Un procès pour viol collectif révèle la culture inquiétante des agressions sexuelles en France, selon les critiques
Un procès pour viol collectif en France a révélé ce que beaucoup ont appelé une « culture du viol » qui sévit dans le pays.
« Aujourd'hui, je maintiens que, comme les autres hommes présents, je suis un violeur », a déclaré Dominique Pélicot, 71 ans, lors d'une comparution mardi devant le tribunal. « Ils savaient tout. Ils ne peuvent pas dire le contraire ».
Gisèle Pélicot, 72 ans, a affirmé que son mari l'avait droguée et avait permis à des dizaines d'hommes d'abuser d'elle sexuellement pendant près d'une décennie entre 2011 et 2020 alors que le couple vivait dans la petite ville de Mazan. Dominique Pélicot a reconnu le crime en plus d'avoir filmé les agressions.
Sa décision de renoncer à l’anonymat lors du procès est sans précédent et a pris beaucoup de monde par surprise, mais il reste convaincu qu’il doit faire face à ses crimes.
« On ne naît pas pervers. On le devient », a-t-il déclaré au tribunal, affirmant avoir été violé par un infirmier dans un hôpital alors qu'il avait neuf ans, puis contraint de participer à un viol collectif à 14 ans.
« De ma jeunesse, je ne me souviens que de chocs et de traumatismes, oubliés en partie grâce à elle. Elle ne méritait pas ça, je le reconnais », a-t-il déclaré à propos de son épouse. S'il est reconnu coupable, Dominique Pélicot risque 20 ans de prison.
Il est désormais jugé avec une cinquantaine d'autres hommes que les autorités ont identifiés et arrêtés grâce à la recoupement des informations fournies par Dominique Pélicot – dont beaucoup ont nié les accusations portées contre eux.

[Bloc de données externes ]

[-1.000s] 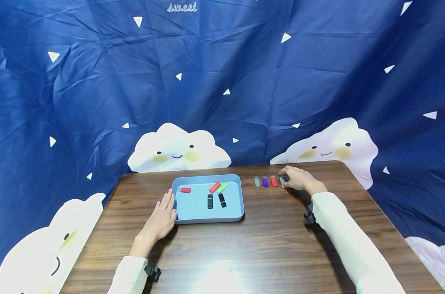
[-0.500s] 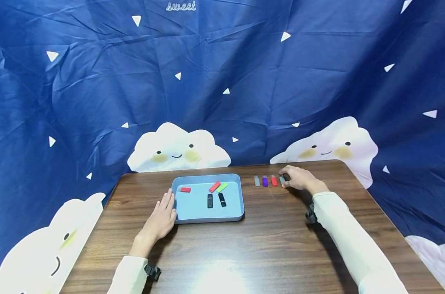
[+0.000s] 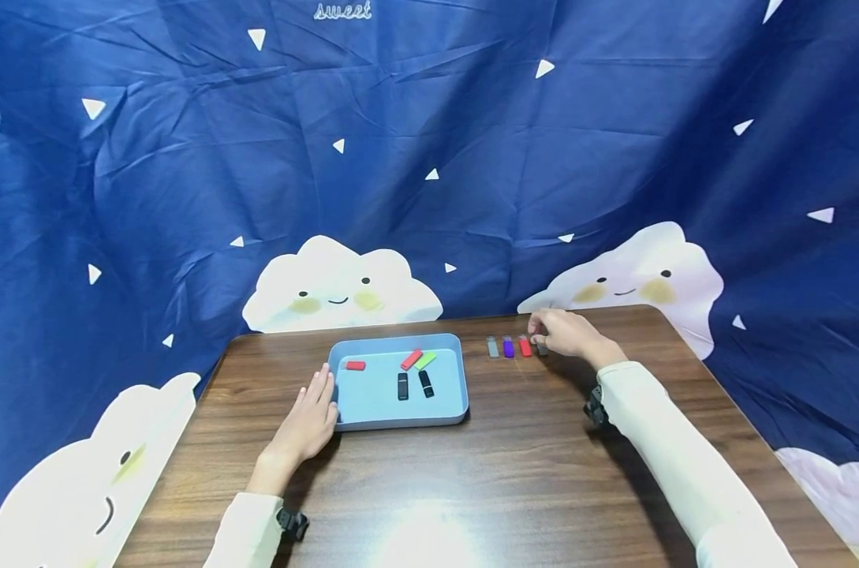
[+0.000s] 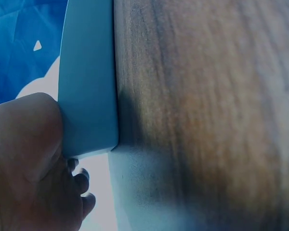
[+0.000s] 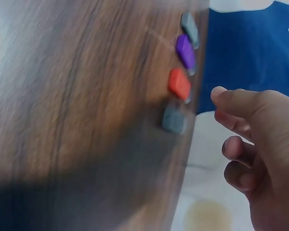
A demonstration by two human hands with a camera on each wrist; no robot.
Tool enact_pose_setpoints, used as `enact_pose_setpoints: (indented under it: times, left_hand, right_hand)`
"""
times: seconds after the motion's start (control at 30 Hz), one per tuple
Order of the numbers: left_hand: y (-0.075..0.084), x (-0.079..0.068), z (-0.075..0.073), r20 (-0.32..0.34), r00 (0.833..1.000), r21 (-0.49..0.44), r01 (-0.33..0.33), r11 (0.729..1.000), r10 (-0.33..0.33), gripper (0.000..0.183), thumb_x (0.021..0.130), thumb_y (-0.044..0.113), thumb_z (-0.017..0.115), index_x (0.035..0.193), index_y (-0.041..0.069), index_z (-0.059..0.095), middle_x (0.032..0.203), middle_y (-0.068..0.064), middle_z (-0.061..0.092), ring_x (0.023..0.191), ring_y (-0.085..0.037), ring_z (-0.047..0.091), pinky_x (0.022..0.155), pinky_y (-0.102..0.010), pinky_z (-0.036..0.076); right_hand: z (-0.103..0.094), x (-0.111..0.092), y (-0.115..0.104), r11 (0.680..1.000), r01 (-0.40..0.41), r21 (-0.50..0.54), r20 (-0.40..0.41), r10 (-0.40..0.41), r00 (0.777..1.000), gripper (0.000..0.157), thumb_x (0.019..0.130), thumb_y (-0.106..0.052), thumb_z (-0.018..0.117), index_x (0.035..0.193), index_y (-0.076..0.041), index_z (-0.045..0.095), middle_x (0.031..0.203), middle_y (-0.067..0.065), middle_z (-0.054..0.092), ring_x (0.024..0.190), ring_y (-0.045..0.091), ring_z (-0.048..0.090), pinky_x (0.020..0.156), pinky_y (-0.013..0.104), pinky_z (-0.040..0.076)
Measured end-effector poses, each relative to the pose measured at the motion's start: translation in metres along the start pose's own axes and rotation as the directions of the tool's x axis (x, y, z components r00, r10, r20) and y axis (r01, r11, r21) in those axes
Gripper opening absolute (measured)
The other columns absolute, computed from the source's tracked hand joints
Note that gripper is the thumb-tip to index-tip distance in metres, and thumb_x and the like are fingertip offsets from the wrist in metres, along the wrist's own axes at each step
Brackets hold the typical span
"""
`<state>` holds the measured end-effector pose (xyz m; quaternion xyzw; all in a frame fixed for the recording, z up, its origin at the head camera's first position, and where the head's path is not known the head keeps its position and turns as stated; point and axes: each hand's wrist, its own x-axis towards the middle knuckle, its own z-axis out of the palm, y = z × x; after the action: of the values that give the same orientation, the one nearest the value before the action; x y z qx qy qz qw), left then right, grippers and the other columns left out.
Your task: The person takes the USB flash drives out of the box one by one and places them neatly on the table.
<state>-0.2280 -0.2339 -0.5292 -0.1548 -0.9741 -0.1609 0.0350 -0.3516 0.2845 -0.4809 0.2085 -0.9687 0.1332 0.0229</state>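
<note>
My left hand (image 3: 307,416) lies with straight fingers along the left side of the light blue tray (image 3: 401,422), its thumb near the front corner. Beside the tray on the right, USB sticks stand in a row: a grey stick (image 3: 493,348), a purple stick (image 3: 509,349), a red stick (image 3: 524,348) and, rightmost, another grey stick (image 5: 173,119). Just above that last one hovers my right hand (image 3: 565,333), its fingers loosely bent and apart from the stick in the right wrist view. The hand partly covers this grey stick in the head view.
Inside the tray lie a red stick (image 3: 355,365), a second red stick (image 3: 411,360), a green stick (image 3: 426,360), and two black sticks, one upright (image 3: 402,386) and one slanted (image 3: 427,383). A blue cloud-patterned cloth (image 3: 401,197) hangs behind the wooden table (image 3: 514,473).
My right hand has let go of the rightmost grey stick and risen slightly, up and to the left. The left hand stays at the tray. The head view has shifted a little.
</note>
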Motion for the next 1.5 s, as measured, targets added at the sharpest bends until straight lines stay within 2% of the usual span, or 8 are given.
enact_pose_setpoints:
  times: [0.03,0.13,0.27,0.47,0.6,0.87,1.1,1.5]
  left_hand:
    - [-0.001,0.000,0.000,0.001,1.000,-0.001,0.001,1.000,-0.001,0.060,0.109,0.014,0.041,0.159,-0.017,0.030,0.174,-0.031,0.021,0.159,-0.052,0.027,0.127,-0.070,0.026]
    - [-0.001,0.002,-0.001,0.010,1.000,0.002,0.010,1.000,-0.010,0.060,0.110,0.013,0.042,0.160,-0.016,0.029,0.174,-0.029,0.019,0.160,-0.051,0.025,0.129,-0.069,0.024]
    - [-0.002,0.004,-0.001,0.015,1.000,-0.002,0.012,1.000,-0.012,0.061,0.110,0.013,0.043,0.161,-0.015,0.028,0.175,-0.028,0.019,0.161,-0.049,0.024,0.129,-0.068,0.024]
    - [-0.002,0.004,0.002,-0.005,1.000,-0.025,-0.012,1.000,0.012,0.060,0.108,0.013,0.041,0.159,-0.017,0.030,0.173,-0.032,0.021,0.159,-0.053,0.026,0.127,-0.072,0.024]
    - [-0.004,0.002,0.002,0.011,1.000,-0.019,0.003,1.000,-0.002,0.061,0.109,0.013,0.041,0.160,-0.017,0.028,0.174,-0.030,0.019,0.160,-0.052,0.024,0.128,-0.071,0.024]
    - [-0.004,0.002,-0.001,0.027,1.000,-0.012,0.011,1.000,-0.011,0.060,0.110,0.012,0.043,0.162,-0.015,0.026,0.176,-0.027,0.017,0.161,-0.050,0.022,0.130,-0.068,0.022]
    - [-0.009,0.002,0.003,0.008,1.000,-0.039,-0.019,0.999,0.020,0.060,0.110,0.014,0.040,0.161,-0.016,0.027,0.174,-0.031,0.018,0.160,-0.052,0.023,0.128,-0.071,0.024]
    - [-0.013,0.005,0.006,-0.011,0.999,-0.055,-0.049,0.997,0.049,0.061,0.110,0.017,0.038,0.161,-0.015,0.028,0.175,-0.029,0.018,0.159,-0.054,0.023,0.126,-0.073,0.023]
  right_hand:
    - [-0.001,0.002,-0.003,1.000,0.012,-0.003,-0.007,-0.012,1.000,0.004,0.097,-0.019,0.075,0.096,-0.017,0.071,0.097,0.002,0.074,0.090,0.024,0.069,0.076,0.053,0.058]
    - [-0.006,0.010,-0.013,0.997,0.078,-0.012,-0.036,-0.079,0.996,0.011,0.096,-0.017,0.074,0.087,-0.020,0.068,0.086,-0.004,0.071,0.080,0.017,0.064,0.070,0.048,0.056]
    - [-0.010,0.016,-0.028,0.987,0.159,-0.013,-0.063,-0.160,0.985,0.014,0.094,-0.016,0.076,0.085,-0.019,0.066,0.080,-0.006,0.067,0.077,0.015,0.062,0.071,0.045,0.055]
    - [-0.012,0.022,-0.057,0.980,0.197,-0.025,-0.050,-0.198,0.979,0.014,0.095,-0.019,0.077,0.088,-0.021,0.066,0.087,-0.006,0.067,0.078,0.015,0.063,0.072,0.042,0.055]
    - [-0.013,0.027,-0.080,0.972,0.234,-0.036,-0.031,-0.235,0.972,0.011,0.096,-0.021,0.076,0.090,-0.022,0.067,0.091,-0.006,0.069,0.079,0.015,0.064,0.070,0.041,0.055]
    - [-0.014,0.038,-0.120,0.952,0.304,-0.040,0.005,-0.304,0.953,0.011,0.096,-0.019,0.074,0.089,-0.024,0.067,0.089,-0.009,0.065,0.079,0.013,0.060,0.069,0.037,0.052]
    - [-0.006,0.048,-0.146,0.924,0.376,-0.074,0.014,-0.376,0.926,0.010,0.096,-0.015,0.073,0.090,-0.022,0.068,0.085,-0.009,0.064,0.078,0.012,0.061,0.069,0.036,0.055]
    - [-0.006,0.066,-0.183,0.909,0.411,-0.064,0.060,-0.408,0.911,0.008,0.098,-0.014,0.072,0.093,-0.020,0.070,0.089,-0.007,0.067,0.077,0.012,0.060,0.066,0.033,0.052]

Le témoignage de Dominique Pélicot a suscité l'intérêt des médias en raison du caractère choquant de son acte. Il s'est exprimé pendant une heure alors qu'il était confiné dans un fauteuil roulant à la suite de complications de santé liées à un calcul rénal et à une infection urinaire.
Les débats judiciaires ne peuvent être ni filmés ni photographiés, conformément à la loi française, et Dominique Pélicot entre et sort du tribunal par une entrée spéciale inaccessible aux médias car lui et d'autres accusés restent en détention pendant le procès.
Les autres accusés affirment au contraire avoir été manipulés par le mari ou avoir cru qu'elle avait consenti à l'acte.
Dominique Pélicot a d'abord été interpellé par les forces de l'ordre après avoir été surpris en train de photographier les entrejambes de femmes dans un supermarché. Une enquête a permis de découvrir des milliers de photos et de vidéos montrant les agressions dont sa femme a été victime.
Le couple est resté marié pendant 50 ans jusqu'à ce que les attentats soient révélés et que la police ait partagé les informations avec Gisèle Pélicot, qui a qualifié la révélation d' »insupportable ». Le couple a eu trois enfants ensemble.
« Pour moi, tout s'effondre, témoigne Gisèle Pélicot. Ce sont des scènes de barbarie, de viol. »
Les autorités françaises ont déterminé qu'environ 72 hommes avaient participé à cette opération de viols qui a duré dix ans. Leurs âges s'échelonnent de 26 à 68 ans et ils viennent d'horizons divers, notamment des pompiers, des journalistes et des pharmaciens, selon la BBC.
La Fondation des Femmes a déclaré à NBC News que le procès est un « symbole du pire que la violence masculine puisse faire », qualifiant les crimes contre Gisèle Pélicot de « barbares » et sa décision de témoigner publiquement de courageuse.
« Ce n'est pas pour moi que je témoigne, mais pour toutes les femmes qui subissent la soumission chimique », a déclaré Gisèle Pélicot lors de son témoignage.
Céline Piques, du groupe Osez le Féminisme, estime que cette affaire va à l'encontre du récit du « violeur psychopathe » qui « viole parce qu'il est sûr de son impureté ».
Piques a pointé du doigt le site Internet que Dominique Pélicot utilisait pour inviter des hommes chez lui, qui comptait plus de 500 000 visiteurs par mois l'année dernière, soulignant que « 100 % de ces personnes… n'ont jamais passé un coup de fil pour faire cesser ces abus ».
« Pas un seul homme n'a pensé à informer la police de ces faits criminels », a déclaré Piques.
Jasmine Baehr de Garde ton corps et l'Associated Press ont contribué à ce rapport.